-- Opening Marker --

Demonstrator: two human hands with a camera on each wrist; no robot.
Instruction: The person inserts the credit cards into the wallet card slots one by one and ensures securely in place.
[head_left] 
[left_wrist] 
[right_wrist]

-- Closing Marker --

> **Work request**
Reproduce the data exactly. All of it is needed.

> **Exercise response**
Demonstrator: two human hands with a camera on each wrist; no robot.
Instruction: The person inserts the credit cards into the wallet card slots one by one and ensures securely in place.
[head_left] 
[left_wrist] 
[right_wrist]

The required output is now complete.